Problem to work on →
Where a picture shows up in the listing below, omit it and output the rest exactly.

#### Collected material

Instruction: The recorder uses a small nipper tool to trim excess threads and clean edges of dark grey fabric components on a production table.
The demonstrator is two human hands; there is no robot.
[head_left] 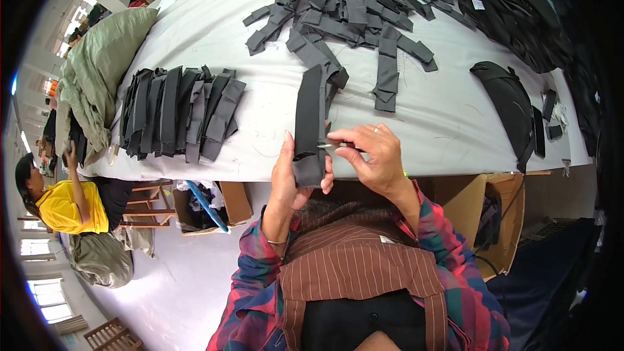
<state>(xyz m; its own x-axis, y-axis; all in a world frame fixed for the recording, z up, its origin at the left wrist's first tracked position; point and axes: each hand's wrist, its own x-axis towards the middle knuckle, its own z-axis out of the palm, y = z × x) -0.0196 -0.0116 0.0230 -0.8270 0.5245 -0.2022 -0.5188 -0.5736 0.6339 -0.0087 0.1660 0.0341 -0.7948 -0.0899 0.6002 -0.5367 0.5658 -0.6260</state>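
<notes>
In the head view, I see the left hand [285, 172] half curled around the lower part of 1 dark fabric strip [308, 110] at the near edge of the white table [442, 136]. The right hand [377, 156] pinches a small metal tool [336, 145], tip at the strip's right edge. Beyond lies a heap of dark strips [354, 10]; leftward, a row of strips [172, 114].

Bright windows [51, 301] at left, pale glossy floor [172, 273], white-covered table [432, 140]

The dark grey fabric strip [308, 114] is long and flat, reaching toward twelve o'clock, folded near six o'clock; at its three o'clock edge, a small metal tool [329, 145] points to nine o'clock
</notes>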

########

Written answer →
Instruction: The recorder uses a small nipper tool to trim excess threads and clean edges of dark grey fabric components on a production table.
The demonstrator is two human hands; there is no robot.
[head_left] 
<state>(xyz m; its own x-axis, y-axis; all in a world frame fixed for the recording, z up, its origin at the left wrist's first tracked position; point and axes: each hand's wrist, its own x-axis towards the middle knuckle, its own z-axis out of the palm, y = z × x) -0.0196 -0.0116 0.0230 -0.8270 0.5245 -0.2022 -0.5188 -0.5736 0.6339 -0.0087 0.1660 0.0341 -0.7948 -0.0899 0.6002 -0.5367 0.5658 -0.6260</state>
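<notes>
In the head view, I see the left hand [285, 172] half curled around the lower part of 1 dark fabric strip [308, 110] at the near edge of the white table [442, 136]. The right hand [377, 156] pinches a small metal tool [336, 145], tip at the strip's right edge. Beyond lies a heap of dark strips [354, 10]; leftward, a row of strips [172, 114].

Bright windows [51, 301] at left, pale glossy floor [172, 273], white-covered table [432, 140]

The dark grey fabric strip [308, 114] is long and flat, reaching toward twelve o'clock, folded near six o'clock; at its three o'clock edge, a small metal tool [329, 145] points to nine o'clock
</notes>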

Nothing remains to add to the output.